April 26, 2008 1:50 PM | Reply | Permalink
I grew up Toronto (which also has a dense, vibrant, walkable downtown well-served by public transit) and lived in Manhattan for several years, as well. Although I had a driver's license from age 16, I never owned a car, or wanted one, until the minute I moved to Los Angeles last year.
I wonder just how high gas prices would have to be to encourage the massive cultural and infrastructure shift that would get Angelenos like me to use public transit. (I love driving my Prius.) I don't think gas prices of $8-9 per gallon would do it (although they would make poor people's lives miserable) -- in Southern California, people have to drive, whether they want to or not. If someone lives out in the boonies because that's where they can afford a home, and there isn't enough dense housing close to their workplace, they're going to have to drive no matter how much gas costs. Presumably, gas prices of $10+ per gallon would get people to prioritize fuel efficiency in buying new cars, and would cause house prices to drop in the outer burbs. But given how decentralized LA is, there is no one central core where most of the businesses are. LA's urban plan is for multiple centres, some of them 40 miles apart. There is a skeletal metro, but the nearest stop is more than a mile from my house (in a gentrified, upper-middle-class neighborhood), and the routes don't go anywhere I ever need to go. Because most people have cars, it's mostly the poorest people who take buses. (Sitting in LA traffic has to be ten times worse sitting on a bus than in your car.) And biking to work is not so inviting in the smog, in a city where there are few bike lanes, and drivers don't respect them so that you feel unsafe on the road. I bike in the mountains, but biking to work feels too dangerous.

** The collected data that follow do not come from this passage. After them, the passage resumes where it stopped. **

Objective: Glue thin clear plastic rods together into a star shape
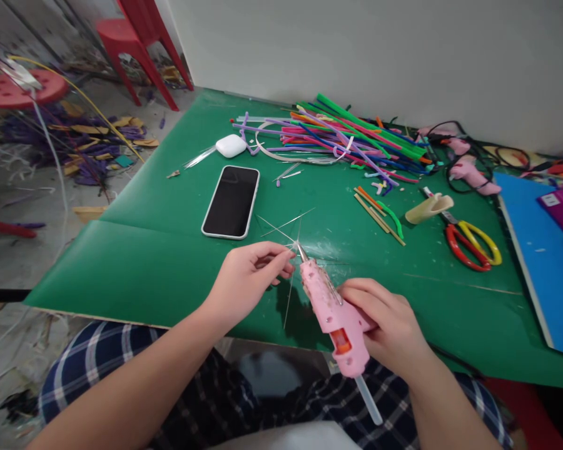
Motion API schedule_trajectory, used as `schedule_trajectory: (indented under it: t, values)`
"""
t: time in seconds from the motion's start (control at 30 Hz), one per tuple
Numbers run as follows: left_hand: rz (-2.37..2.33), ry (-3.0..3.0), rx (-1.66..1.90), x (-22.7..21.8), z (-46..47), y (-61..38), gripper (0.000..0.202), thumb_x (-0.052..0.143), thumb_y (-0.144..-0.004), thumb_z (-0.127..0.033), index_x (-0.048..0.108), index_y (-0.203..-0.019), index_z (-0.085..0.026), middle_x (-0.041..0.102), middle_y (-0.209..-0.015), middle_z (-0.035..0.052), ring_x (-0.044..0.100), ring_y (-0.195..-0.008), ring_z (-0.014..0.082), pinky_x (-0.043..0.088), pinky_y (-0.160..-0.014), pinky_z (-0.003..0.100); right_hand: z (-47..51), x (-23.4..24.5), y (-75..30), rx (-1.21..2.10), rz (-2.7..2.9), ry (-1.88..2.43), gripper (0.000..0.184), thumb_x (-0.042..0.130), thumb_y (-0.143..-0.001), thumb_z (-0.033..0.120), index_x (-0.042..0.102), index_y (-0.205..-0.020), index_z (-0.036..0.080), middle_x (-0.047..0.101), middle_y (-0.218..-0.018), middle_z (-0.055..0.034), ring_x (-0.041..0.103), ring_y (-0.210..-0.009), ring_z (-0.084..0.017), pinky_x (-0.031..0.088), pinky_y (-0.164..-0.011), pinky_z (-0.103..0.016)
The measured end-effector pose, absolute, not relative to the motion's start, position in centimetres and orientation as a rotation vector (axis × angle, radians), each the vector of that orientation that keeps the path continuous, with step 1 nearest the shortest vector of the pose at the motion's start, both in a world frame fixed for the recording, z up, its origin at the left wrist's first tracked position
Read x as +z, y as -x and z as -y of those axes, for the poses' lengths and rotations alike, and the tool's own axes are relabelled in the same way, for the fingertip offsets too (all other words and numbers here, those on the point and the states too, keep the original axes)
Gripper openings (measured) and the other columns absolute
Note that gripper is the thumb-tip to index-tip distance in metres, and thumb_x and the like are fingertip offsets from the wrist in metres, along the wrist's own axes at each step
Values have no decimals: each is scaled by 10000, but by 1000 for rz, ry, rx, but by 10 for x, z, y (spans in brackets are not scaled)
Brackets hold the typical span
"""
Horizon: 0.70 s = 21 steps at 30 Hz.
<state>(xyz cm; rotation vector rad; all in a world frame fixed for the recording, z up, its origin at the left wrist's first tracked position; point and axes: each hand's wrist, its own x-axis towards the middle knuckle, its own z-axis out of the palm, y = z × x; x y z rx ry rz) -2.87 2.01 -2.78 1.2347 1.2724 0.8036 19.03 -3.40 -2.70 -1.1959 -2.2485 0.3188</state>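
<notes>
My right hand (pixel 387 319) is wrapped round the handle of a pink hot glue gun (pixel 326 300). A clear glue stick (pixel 368 400) sticks out of its rear end. The gun's metal nozzle (pixel 302 251) points away from me and touches or nearly touches the centre of a star of thin clear strands (pixel 281 224) that cross there. With its thumb and fingers pinched, my left hand (pixel 258 269) holds the strands close to that crossing, left of the nozzle. The strands spread out over the green table (pixel 178 269).
A phone (pixel 231 203) and a white case (pixel 231 145) lie beyond my left hand. Further back is a pile of coloured pipe cleaners (pixel 338 134). Scissors (pixel 471 247), short sticks (pixel 380 219), a cream tube (pixel 429 208) and a blue board (pixel 539 250) are to the right.
</notes>
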Motion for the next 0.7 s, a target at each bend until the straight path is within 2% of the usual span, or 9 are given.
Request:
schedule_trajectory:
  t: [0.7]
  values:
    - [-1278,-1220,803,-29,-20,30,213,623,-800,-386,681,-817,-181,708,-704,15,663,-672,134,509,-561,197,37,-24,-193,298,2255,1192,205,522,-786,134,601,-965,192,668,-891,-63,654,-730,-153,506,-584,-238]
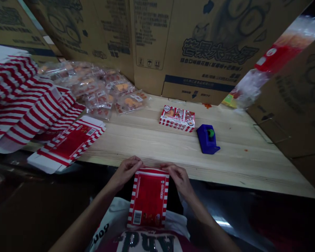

European-style bike lanes, separated from traffic by a curb, would help a lot, and presumably there's space to install them and it wouldn't be that expensive. But still, if I biked to work, and needed to go out in some other neighborhood afterward, how would I then ride 20 miles home in the middle of the night? I could, but I wouldn't want to, and many people just can't. Walking or bike-commuting works well in centralized cities like NYC, Toronto, Amsterdam or Berlin. Not so much in cities like LA, that were designed to be dispersed.
A subway that goes (almost) everywhere, like the NYC or London systems, would be a great step toward fixing the problems created by car-centred urban planning. But that'd be a huge investment (presumably made even more expensive by the need to earthquake-proof the system). Would the state or federal govts be willing to subsidize LA this way?
High gas prices just won't be enough, by themselves, to establish the needed political will in a city that's designed for cars. I wonder what it would take ...
April 26, 2008 2:44 PM | Reply | Permalink
Toronto. Now that is one beautiful city. If I could weasel myself Canadian citizenship, that's where I'd go.
Except for Portland, life here in Oregon depends upon cars. Not only can you not get places without a car, significant parts of the economy (as in many places throughout the US) are built around cars --especially among poorer people. Take your average working class kid out of high school-- buys a pick up or a high performance car. Gas guzzlers. Take your average working class person, can't afford a new car that gets good gas mileage. These people are now paying over a hundred dollars a week to just exist. They are not paying their credit cards, their mortgages or going to the dentist. For these people, we are very near a depression.
Even the growing number of Prius owners can't offset the economic upheaval that so many communities face as they can't afford to drive, lose their car-related jobs, or lose the jobs in a general economy in which people drive less and have less money.
The answer to your question about what it will take? in my opinion it will take economic hardship everywhere, the kind of disasters experienced in Ohio and Pa. as NAFTA decimated union jobs.
It's going to get a lot worse. Then it's a matter of rebuilding from the ashes, as it were.
April 26, 2008 3:01 PM | Reply | Permalink
Heh, it's not every day that someone describes Toronto as "beautiful". Livable, clean, green, multicultural, integrated, and did I mention livable? Yes.
I love Portland, OR -- now that is a beautiful and livable city. Inconveniently, it's unlikely that I'll ever be able to live there.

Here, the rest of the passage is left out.